_AIM OF THE EXERCISE_
Restate word for word each line from the one containing "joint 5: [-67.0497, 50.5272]" through the end of the material, and nothing more. Drop every picture.

_GIVEN INFORMATION_
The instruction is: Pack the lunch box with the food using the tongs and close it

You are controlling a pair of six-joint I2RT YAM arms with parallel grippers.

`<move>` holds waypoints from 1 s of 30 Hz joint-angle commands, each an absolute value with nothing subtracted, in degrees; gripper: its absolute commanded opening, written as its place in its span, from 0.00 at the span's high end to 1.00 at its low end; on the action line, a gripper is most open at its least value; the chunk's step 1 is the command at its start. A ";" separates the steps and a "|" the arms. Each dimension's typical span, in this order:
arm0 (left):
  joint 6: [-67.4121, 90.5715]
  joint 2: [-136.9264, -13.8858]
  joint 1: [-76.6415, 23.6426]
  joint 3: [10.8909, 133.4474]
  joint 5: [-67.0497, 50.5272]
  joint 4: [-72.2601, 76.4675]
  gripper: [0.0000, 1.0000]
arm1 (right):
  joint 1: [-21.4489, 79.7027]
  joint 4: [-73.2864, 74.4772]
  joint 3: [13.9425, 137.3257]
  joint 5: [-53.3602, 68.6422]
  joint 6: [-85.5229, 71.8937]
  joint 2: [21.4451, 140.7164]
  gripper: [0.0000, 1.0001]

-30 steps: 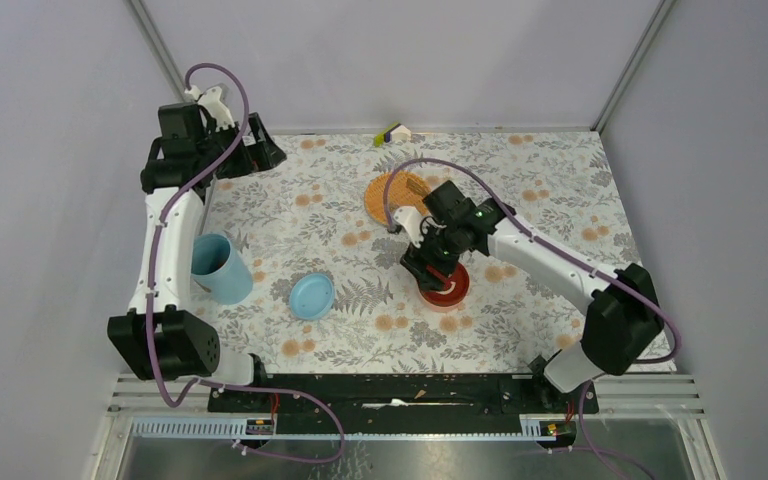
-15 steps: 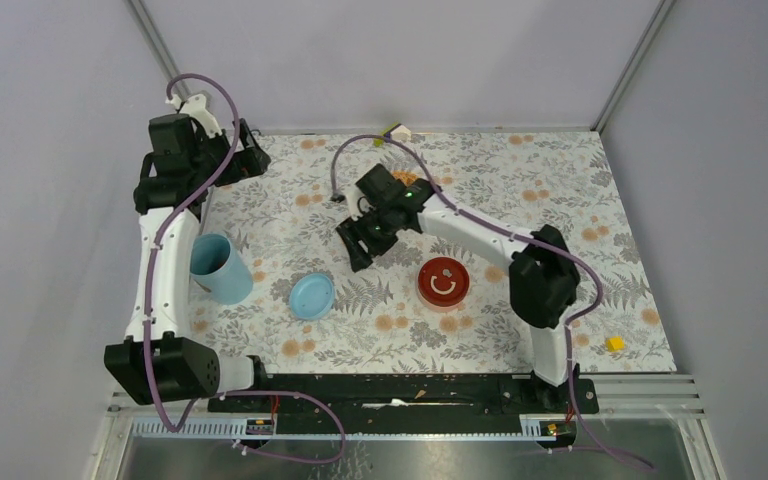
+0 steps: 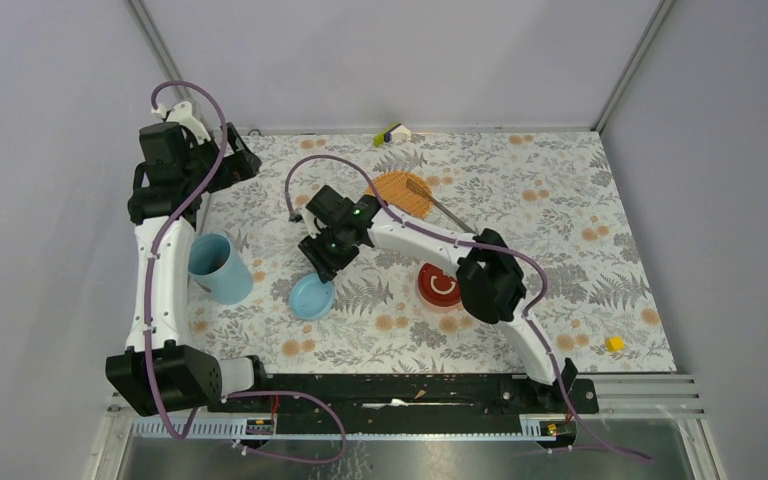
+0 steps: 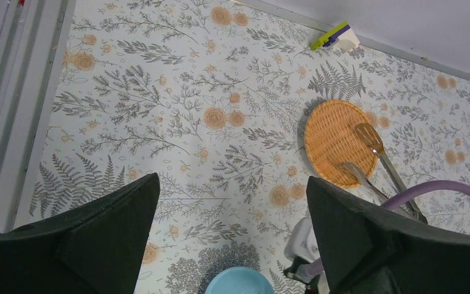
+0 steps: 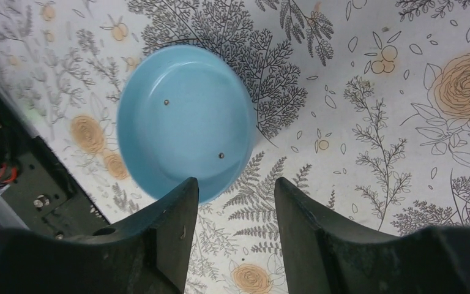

_WRITTEN RESPONSE_
  joint 5: [-67.0497, 50.5272]
  joint 4: [-72.2601, 76.4675]
  gripper: [0.0000, 1.0000]
arm1 (right):
  joint 1: [-21.4489, 79.7027]
  joint 4: [-73.2864, 74.4772]
  joint 3: [13.9425, 137.3257]
  joint 5: [-53.3602, 68.6422]
  joint 6: [-85.5229, 71.8937]
  joint 2: [21.4451, 140.7164]
  gripper: [0.0000, 1.0001]

-30 steps: 
-15 steps: 
+0 steps: 
+0 steps: 
+0 steps: 

The output is finished and nothing more is needed.